■ **Task prompt**
Only the lines with "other" in them need to be copied from the listing.

■ **Records for this exercise**
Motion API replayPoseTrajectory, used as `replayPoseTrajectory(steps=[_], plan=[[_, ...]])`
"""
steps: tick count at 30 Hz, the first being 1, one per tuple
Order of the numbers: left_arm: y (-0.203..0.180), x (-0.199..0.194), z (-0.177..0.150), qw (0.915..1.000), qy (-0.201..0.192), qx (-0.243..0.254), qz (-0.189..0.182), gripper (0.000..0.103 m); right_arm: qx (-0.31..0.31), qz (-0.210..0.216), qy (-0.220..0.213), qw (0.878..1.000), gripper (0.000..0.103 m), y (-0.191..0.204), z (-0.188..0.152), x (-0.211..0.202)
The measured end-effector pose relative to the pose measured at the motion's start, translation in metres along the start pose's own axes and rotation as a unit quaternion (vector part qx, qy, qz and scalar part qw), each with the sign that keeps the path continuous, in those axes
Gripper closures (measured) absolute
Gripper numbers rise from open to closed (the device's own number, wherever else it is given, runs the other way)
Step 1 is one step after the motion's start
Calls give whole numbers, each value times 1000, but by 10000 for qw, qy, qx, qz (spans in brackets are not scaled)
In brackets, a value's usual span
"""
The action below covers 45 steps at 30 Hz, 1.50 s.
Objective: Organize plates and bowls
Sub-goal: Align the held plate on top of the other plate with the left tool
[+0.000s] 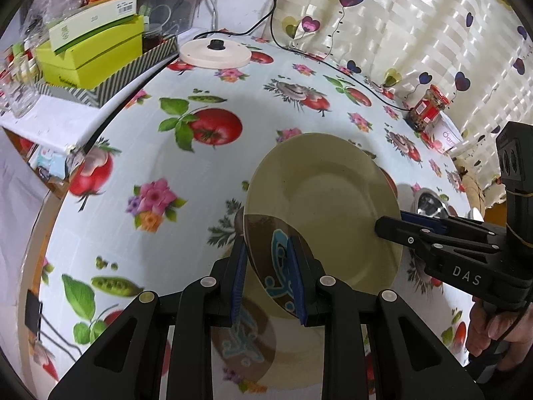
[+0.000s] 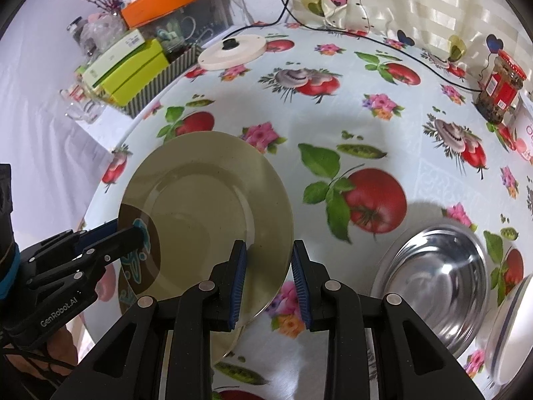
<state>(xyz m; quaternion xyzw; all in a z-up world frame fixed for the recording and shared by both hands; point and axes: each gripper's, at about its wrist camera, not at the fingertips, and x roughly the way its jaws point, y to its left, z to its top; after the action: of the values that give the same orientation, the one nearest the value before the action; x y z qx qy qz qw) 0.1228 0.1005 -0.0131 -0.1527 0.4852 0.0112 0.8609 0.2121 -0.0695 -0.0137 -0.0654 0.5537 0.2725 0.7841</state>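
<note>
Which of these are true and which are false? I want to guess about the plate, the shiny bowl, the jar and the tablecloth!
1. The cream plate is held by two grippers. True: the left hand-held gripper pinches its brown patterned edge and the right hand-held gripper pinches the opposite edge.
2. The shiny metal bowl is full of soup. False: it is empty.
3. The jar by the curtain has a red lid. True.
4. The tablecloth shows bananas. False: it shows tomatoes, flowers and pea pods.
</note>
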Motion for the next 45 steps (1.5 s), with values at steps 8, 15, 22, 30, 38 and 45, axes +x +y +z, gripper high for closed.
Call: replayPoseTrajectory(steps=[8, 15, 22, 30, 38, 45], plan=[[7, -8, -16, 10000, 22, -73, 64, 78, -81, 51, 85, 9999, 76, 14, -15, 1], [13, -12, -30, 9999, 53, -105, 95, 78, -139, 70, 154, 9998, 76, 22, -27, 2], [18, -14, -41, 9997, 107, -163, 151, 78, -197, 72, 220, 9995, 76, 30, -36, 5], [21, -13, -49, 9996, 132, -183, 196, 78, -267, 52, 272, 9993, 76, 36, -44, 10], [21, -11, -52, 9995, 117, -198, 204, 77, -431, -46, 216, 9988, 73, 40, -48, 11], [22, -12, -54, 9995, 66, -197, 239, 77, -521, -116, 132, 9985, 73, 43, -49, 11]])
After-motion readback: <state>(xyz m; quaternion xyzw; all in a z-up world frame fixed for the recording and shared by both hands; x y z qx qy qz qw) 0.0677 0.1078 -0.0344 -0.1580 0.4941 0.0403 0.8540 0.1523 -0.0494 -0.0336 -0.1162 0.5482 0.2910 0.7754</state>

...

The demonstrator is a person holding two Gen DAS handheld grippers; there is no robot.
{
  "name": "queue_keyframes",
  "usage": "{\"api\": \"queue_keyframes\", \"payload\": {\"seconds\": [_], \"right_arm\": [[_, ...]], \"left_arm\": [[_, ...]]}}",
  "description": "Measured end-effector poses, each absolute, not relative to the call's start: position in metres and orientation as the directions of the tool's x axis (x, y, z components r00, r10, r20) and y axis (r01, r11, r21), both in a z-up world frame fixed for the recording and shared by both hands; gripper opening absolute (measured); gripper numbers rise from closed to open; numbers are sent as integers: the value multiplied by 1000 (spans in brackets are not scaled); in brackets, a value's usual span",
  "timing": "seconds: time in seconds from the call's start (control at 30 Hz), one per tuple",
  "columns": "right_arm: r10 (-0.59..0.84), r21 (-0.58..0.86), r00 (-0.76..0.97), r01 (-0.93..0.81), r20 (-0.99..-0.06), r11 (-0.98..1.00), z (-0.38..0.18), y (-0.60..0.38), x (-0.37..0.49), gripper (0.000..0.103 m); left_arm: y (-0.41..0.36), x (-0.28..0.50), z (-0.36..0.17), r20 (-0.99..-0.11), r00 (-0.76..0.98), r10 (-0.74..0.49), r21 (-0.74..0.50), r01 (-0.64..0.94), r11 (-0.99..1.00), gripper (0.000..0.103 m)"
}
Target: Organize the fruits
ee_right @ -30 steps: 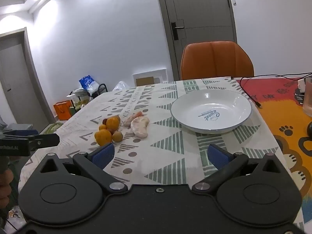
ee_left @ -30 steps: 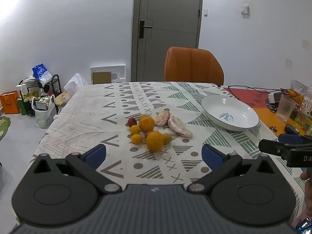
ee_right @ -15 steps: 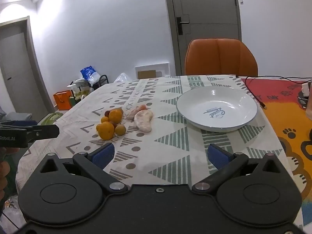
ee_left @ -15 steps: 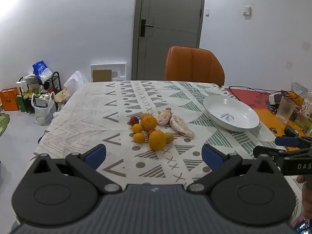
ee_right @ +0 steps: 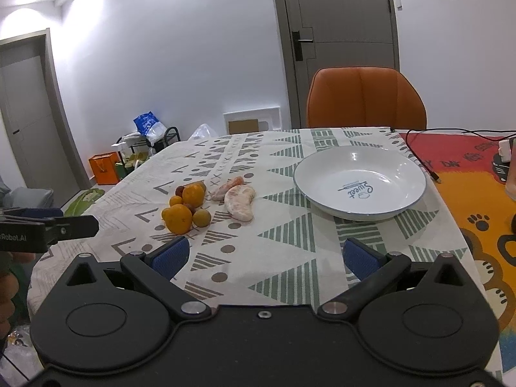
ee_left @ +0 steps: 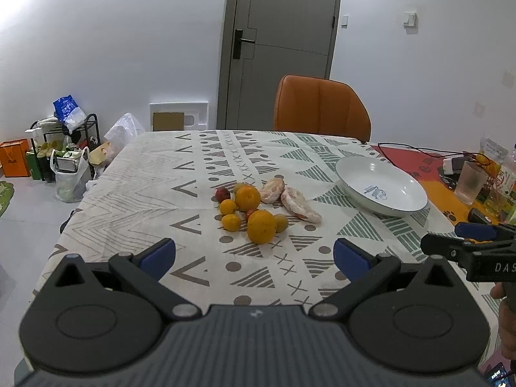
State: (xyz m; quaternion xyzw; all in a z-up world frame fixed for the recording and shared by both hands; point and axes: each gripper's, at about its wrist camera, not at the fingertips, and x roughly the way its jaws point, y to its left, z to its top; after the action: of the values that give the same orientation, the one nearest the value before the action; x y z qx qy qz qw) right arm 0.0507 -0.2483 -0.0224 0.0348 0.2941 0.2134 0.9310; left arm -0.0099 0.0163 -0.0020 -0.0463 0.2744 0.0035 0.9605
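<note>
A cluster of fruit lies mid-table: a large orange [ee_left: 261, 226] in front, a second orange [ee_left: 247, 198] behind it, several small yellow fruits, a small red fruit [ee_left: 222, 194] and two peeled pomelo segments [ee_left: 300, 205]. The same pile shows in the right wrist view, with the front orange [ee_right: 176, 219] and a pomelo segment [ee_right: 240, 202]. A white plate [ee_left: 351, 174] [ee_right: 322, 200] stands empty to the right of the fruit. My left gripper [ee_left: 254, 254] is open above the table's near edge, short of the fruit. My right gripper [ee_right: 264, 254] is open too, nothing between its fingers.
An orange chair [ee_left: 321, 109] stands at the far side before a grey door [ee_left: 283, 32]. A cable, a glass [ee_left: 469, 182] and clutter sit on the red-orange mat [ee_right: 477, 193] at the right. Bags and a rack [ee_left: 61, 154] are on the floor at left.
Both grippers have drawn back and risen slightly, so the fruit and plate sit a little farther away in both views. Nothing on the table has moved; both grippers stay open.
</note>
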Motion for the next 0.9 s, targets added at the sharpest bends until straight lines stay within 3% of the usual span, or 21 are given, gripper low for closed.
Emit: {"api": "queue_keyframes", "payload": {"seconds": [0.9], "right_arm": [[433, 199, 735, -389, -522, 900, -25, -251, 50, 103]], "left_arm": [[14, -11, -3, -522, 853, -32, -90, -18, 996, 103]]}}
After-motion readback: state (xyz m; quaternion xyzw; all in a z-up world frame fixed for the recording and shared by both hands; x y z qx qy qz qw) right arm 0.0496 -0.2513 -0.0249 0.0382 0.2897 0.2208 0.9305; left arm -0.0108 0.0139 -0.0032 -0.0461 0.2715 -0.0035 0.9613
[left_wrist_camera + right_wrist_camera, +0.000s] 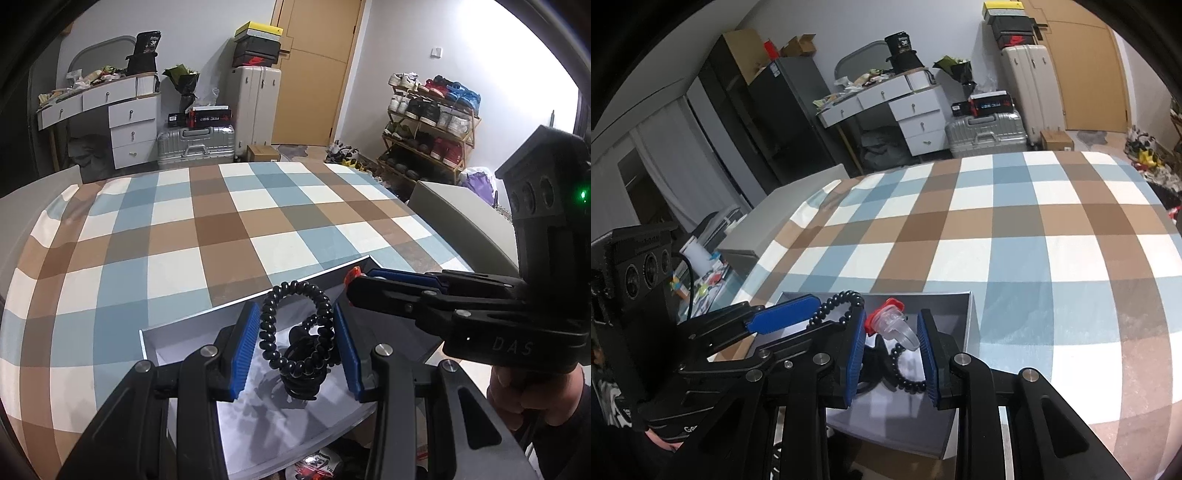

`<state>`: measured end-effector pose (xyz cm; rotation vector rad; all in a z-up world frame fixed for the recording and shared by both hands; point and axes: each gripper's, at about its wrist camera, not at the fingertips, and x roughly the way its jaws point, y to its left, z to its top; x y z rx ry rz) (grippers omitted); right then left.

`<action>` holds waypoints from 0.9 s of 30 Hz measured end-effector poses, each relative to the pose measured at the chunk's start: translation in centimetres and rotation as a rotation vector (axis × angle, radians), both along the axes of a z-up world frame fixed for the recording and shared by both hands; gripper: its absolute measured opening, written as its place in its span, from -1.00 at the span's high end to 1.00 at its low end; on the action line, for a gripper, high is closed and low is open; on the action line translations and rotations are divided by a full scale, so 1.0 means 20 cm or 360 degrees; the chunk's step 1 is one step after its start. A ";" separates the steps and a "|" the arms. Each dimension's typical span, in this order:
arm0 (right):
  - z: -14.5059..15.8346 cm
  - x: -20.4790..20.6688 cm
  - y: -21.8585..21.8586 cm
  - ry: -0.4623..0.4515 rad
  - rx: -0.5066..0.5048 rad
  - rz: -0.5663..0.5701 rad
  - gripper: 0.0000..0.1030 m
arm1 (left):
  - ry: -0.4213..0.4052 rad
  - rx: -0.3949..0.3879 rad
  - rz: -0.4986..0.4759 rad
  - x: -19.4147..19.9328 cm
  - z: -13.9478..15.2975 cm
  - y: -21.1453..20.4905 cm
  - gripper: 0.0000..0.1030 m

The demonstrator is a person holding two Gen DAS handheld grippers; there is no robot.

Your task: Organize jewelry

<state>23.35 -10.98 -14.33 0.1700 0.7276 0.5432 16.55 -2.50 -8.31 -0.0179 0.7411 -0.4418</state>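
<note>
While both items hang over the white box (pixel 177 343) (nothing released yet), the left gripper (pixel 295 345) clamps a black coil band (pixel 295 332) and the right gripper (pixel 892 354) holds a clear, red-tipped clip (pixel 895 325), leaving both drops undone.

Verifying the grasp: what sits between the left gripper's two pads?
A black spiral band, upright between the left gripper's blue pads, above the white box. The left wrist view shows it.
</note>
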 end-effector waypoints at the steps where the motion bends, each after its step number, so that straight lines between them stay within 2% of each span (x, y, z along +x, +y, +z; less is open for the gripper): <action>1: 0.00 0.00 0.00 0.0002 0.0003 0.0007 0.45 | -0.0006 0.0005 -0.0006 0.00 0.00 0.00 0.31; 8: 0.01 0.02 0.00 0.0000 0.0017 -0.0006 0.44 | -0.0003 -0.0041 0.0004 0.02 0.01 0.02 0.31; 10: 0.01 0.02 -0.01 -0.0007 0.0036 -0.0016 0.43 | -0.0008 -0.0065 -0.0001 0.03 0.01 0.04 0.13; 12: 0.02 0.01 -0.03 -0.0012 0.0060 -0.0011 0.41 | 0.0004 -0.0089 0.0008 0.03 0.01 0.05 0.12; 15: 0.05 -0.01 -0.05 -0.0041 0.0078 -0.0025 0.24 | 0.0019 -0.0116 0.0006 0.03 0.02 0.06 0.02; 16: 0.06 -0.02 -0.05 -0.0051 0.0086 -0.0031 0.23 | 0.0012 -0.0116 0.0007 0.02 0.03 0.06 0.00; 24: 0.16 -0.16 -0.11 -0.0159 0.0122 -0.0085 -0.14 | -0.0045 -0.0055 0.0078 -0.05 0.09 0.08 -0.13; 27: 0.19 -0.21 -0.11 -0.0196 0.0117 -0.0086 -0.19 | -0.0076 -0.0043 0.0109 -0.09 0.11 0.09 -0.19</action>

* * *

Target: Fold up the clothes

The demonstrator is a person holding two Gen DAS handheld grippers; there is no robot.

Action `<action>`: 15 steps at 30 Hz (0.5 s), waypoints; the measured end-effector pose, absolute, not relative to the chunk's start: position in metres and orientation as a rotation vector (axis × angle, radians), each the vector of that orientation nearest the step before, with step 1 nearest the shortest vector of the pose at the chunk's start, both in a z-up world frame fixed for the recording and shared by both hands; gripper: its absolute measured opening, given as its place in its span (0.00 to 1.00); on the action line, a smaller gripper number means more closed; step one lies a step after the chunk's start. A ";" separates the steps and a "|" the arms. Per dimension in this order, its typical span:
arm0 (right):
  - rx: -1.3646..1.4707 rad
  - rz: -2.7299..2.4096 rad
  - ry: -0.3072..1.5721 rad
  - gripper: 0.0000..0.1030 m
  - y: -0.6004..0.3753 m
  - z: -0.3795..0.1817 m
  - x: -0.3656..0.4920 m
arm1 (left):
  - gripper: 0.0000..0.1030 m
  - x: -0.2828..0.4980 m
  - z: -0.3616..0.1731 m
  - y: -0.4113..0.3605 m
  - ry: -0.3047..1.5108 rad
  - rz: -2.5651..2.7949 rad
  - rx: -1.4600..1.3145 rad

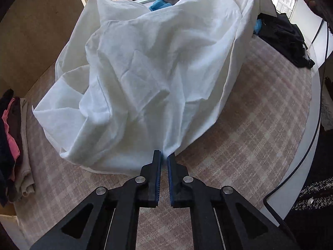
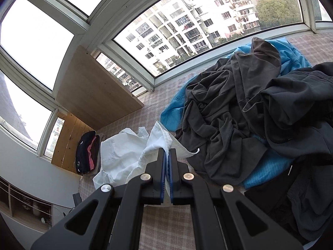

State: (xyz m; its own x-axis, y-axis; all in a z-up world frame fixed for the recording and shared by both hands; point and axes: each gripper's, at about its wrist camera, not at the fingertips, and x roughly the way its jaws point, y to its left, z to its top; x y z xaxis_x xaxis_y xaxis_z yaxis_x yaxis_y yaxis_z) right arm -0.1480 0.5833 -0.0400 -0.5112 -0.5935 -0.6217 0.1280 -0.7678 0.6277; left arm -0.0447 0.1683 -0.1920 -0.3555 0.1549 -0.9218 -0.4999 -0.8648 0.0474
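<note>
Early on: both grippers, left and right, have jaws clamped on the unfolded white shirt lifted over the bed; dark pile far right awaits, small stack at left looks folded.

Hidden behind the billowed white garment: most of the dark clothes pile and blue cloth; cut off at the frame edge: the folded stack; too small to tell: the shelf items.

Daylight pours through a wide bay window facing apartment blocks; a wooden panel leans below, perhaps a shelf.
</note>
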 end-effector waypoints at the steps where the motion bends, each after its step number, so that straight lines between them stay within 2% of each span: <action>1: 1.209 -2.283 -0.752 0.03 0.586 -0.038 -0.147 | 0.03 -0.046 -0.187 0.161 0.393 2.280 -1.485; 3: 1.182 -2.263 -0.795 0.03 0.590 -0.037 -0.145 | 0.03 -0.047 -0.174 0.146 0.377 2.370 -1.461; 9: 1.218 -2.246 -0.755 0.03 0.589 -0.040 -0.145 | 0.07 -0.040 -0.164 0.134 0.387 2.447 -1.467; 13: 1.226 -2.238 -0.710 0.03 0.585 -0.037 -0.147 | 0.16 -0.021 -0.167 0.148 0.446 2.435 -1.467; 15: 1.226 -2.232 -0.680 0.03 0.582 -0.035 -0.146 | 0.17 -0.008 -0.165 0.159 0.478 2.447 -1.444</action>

■ **Exercise output**
Gripper numbers rise from open to closed (the device's own number, wherever else it is given, runs the other way)
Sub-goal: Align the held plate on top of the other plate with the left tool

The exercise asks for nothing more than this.